Gerrit Pape <pape@dbnbgs.smarden.org> writes:

> Hi, I'm not sure I'm reading policy correctly.  Is it okay to provide
> such a newaliases program

>  #!/bin/sh
>  cat >&2 <<EOT
>  
>  qmail on Debian by default doesn't support the /etc/aliases database,
>  but handles mail aliases differently, please see
>   http://lifewithqmail.org/lwq.html#aliases
>  
>  EOT
>  exit 1

> which will be diverted and replaced by a fully functional version if the
> fastforward package is installed?  This way users would be able to
> choose which alias mechanism to use easily.

My reading of Policy is that an MTA should, by default, correctly handle
aliases defined in /etc/aliases.  The MTA may require that newaliases be
called after changes to that file to update internal databases, or
newaliases may be a no-op if the MTA reads the file directly, but either
way modifications made to that file followed by a call to newaliases must
be honored by default.

It's certainly okay for a sysadmin to indicate that they don't want to use
that mechanism and want to use the qmail native mechanism instead.

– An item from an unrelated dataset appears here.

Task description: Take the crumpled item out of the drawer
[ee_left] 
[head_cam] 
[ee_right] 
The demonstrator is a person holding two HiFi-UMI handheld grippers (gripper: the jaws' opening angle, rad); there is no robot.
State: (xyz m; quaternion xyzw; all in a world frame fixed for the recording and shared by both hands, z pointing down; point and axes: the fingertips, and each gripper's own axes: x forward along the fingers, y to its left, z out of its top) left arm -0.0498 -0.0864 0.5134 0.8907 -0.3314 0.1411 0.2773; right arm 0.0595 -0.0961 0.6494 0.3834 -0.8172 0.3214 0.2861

If I were you, I'd probably use a debconf question asking whether or not
to enable /etc/aliases handling, with the default answer being yes, so
that people who want the native qmail behavior can disable it.  I'm sure
that's not the only solution to the problem, though, and I've only thought
about it for a couple of minutes.

I agree that the Policy wording could be less ambiguous about the
requirements placed on the MTA.  Right now, it reads mostly as
requirements placed on agents editing /etc/aliases and the statement about
what /etc/aliases is for is presented as a definition rather than as a
requirement.  I think the above was the intention, though.